A 3-stage hierarchical logistic regression was run in order to examine the independent power of the primacy, mid-list, and recency ratios in discriminating the group membership. We chose a hierarchical approach because we were interested in how the three portions of the word list correctly classified group membership over and above any influence of demographic variables (age, level of education), severity of the cognitive impairment (MMSE scores) and the standard measures of memory functioning from word-list recall. For this analysis, the dependent variable (represented by the group membership) was binarized (C-MCI versus S-MCI). In stage 1, we entered the demographic variables and MMSE scores as predictors; in stage 2, total recall and delayed primacy were entered as predictors; finally, in stage 3 ratios for the three portions of the word-list were entered as predictors. The change in the Block Chi-square allows evaluating how much discriminating power is added to the model by the addition of another block. The accuracy of the final fitted model was then assessed by means of R2 statistics (Cox-Snell).

RESULTS

Groups characteristics

As shown in Table 1, the NC and patient groups did not differ for age, years of education, or gender distribution. A significant difference in average MMSE scores was found between groups because of the better performance of NC compared to S-MCI (p = 0.03) and of S-MCI compared to C-MCI (p < 0.01).
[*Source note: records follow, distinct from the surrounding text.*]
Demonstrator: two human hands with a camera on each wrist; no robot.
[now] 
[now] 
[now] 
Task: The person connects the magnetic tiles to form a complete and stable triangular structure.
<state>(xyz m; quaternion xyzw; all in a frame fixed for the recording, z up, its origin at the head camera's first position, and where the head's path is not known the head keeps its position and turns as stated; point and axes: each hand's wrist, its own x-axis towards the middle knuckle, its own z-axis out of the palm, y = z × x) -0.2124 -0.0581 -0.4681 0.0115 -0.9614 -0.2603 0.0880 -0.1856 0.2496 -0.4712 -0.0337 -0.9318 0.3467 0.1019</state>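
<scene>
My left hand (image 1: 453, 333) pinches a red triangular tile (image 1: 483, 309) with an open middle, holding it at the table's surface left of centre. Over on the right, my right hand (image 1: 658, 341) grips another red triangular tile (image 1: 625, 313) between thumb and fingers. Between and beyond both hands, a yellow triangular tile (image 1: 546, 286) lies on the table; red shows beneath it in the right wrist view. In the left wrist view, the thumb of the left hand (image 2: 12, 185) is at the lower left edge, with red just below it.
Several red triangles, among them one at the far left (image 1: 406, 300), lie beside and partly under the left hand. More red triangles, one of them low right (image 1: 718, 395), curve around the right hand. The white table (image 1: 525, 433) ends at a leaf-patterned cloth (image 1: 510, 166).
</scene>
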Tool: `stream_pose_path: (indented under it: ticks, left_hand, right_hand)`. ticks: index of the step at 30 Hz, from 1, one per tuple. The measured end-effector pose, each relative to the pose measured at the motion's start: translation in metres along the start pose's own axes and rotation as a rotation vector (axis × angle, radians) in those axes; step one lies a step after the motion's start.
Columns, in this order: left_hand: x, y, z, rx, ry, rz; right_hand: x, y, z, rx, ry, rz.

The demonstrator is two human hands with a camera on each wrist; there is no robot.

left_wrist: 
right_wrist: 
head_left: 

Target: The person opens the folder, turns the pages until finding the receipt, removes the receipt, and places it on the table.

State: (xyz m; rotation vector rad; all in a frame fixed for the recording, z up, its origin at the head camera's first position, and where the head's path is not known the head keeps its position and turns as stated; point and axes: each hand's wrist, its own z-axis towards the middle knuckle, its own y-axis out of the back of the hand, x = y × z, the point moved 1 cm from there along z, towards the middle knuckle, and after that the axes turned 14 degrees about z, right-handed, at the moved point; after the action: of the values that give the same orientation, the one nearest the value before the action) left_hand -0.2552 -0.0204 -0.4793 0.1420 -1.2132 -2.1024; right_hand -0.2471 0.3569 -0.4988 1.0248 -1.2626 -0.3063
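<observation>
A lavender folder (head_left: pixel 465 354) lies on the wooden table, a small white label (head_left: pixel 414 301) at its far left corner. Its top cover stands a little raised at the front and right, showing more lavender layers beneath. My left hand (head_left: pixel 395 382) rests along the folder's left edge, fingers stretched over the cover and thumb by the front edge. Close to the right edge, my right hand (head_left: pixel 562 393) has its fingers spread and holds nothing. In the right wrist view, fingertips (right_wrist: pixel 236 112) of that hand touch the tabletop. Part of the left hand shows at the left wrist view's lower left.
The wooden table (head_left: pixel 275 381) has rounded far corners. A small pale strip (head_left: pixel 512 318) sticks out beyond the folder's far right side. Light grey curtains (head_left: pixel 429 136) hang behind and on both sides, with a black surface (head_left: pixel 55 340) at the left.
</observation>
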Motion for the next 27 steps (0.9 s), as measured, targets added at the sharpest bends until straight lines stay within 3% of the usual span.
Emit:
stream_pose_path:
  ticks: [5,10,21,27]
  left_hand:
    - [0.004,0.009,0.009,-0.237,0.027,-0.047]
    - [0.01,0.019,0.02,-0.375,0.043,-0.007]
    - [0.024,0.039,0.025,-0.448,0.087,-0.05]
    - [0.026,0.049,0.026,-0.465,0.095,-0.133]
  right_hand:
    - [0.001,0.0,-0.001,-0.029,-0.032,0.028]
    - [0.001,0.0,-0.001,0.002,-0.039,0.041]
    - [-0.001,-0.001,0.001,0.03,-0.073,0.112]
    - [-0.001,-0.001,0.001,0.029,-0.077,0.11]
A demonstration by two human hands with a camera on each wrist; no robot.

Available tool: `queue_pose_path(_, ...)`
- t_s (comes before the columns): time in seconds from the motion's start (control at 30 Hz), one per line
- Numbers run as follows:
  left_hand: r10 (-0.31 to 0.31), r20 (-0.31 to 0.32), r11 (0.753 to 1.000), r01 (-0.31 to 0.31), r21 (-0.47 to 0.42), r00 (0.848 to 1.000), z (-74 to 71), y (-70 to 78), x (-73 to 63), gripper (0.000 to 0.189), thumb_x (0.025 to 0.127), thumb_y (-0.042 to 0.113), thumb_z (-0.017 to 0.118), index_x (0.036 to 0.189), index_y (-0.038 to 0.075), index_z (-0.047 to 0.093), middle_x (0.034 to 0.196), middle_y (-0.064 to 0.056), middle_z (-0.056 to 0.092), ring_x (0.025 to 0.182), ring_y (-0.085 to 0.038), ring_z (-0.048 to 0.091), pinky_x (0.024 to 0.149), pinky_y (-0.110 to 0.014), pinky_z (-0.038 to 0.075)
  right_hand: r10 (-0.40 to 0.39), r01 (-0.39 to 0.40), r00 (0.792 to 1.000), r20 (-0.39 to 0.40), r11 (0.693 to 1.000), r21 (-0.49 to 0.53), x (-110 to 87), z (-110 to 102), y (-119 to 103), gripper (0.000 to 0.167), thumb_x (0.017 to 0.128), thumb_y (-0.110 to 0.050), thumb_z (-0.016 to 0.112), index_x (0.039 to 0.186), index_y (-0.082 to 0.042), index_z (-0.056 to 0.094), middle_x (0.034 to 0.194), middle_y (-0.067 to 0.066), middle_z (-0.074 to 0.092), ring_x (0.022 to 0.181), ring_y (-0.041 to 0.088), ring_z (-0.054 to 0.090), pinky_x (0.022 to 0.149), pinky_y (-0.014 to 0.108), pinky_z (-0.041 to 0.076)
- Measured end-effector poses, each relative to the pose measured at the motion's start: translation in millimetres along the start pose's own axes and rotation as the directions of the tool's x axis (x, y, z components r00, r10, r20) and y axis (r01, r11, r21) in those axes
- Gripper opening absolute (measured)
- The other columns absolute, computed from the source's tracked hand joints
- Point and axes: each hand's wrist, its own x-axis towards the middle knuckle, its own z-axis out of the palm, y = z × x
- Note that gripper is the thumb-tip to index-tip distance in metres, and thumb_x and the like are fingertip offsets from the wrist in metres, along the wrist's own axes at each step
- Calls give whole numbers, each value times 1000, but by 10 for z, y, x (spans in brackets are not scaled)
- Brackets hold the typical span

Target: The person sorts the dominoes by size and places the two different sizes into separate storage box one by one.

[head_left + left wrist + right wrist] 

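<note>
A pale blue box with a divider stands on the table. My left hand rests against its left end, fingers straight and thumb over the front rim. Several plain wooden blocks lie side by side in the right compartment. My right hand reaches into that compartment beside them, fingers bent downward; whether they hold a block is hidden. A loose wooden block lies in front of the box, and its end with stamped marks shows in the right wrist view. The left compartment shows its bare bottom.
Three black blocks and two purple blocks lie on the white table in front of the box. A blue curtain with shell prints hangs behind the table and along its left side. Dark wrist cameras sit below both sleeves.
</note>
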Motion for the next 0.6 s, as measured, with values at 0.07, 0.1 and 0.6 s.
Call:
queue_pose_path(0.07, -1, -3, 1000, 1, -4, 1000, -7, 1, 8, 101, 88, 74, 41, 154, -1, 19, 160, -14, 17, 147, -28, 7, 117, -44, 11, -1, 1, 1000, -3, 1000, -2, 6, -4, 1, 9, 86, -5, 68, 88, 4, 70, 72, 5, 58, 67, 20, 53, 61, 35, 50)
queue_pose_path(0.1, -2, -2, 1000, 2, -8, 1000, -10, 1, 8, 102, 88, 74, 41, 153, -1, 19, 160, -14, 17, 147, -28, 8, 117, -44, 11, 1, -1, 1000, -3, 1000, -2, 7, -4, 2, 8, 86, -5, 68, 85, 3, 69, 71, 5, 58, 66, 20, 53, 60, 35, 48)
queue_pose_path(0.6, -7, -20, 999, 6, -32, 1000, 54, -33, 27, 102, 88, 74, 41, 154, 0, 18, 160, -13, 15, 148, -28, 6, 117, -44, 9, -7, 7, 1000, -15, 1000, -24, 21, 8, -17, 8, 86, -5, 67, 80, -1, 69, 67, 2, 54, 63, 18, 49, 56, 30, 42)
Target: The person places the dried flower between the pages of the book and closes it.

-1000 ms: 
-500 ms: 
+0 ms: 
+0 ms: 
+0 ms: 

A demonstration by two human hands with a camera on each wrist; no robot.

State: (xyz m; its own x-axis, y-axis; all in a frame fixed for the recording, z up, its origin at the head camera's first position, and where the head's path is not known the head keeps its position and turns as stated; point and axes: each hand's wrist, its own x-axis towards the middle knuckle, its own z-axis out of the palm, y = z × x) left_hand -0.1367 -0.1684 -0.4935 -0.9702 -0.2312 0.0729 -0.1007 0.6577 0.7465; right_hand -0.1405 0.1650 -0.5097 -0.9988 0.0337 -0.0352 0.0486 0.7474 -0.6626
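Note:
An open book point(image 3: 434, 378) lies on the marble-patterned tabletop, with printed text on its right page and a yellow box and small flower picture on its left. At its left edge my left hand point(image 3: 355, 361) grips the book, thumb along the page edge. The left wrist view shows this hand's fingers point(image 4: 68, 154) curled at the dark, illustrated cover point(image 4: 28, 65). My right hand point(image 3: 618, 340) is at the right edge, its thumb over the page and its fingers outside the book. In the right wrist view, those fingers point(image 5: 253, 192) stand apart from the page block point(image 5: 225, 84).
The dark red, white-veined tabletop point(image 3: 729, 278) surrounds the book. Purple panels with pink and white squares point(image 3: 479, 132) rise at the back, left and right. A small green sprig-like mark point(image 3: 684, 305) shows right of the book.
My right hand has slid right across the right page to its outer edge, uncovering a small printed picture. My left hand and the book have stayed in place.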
The two groups of MCI patients did not differ on any of the tests of the neuropsychological battery, with the exception of immediate and delayed recall of the Short story, where C-MCI scored significantly worse than S-MCI.

Table 1

Demographic and clinical data of controls and MCI patients as well as performance scores of the two groups of MCI patients on the tests of the screening neuropsychological battery

	Group			p
	NC	S-MCI	C-MCI
Sample size	34	43	33
Age (y)	71.6 (5.2)	71.8 (6.3)	74.3 (5.6)	F = 2.3	0.10
Education (y)	9.1 (4.5)	10.3 (4.6)	10.5 (4.6)	F = 0.8	0.42
Sex (M:F)	19:15	22:21	13:20	χ² = 1.9	0.38
MMSE	28.2 (1.0)	27.5 (1.5)	26.6 (1.6)	F = 11.36	0.01
MCST (criteria)	–	3.7 (2.1)	3.8 (1.7)	F = 0.04	0.85
Phonological fluency	–	27.3 (12.1)	28.1 (9.9)	F = 0.09	0.76
Raven’s matrices	–	24.6 (6.3)	25 (5.5)	F = 0.06	0.81
Copy of drawings	–	8.9 (2.4)	9.1 (1.9)	F = 0.1	0.72
Short story IR	–	4.6 (1.1)	3.6 (1.6)	F = 9.5	0.003
Short story DR	–	4.3 (1.7)	2.3 (2.0)	F = 20.5	<0.001

Short story IR, Short story immediate recall; Short story DR, Short story delayed recall; MCST, Modified Card Sorting Test.

Group comparisons

The average proportion of words recalled by the experimental groups in the fifth immediate and delayed recall trials of the word-list as a function of the different portions of the serial position curve are shown in Fig. 1. The ratio values for the primacy, mid-list and recency portions of the serial position curve as well as detailed scores from the 15 word-list test (primacy, mid-list, and recency of the fifth immediate recall trial as well as Total immediate and Total delayed recall) of the two groups of MCI patients and the NC group are reported in Table 2.

Fig.1

Average proportion of recalled words from different portions of the list (primacy, mid-list and recency) during the fifth immediate (- - -) and delayed (—) recall trials in the various participant groups (C-MCI, S-MCI, and NC).

Table 2

Mean values (and SD) of Word list immediate and delayed recall, average proportion of words recalled from the Primacy, Mid-list, and Recency portions of the fifth immediate recall trial and Primacy, Mid-list and Recency ratios of the MCI groups and NC

	Group			Test	p
	NC	S-MCI	C-MCI
Word list immediate	42.3 (10.2)	28.3 (7.0)	23.1 (5.8)	F = 11.7	0.001
Word list delayed	6.0 (2.5)	4.6 (2.2)	2.2 (1.7)	F = 25.4	<0.001
Primacy V trial	0.6 (0.3)	0.5 (0.3)	0.4 (0.2)	F = 4.1	0.02
Mid-list V trial	0.4 (0.1)	0.3 (0.1)	0.3 (0.1)	F = 4.9	0.009
Recency V trial	0.6 (0.2)	0.5 (0.3)	0.5 (0.2)	F = 0.7	0.46
Primacy ratio	1.4 (1.7)	1.8 (2.2)	2.5 (2.3)	χ²_(2,115) = 2.4	0.30
Mid-list ratio	1.3 (0.7)	1.4 (1.1)	1.9 (1.4)	χ²_(2,115) = 5.9	0.05
Recency ratio	1.9 (1.7)	2.2 (2.1)	4.6 (3.2)	χ²_(2,115) = 13.0	0.001

The groups differed in average recall scores in the last immediate (Kruskal-Wallis χ²(2) = 7.35; p = 0.02) and delayed (χ²(2) = 30.65; p < 0.001) recall trials. The primacy ratio was not different between groups (χ²(2) = 2.39; p = 0.30) but the difference in the mid-list ratio approached significance (χ² (2) = 5.92; p = 0.05). Conversely, the between group difference for the Rr (χ²(2) = 13.04; p = 0.001) was highly significant.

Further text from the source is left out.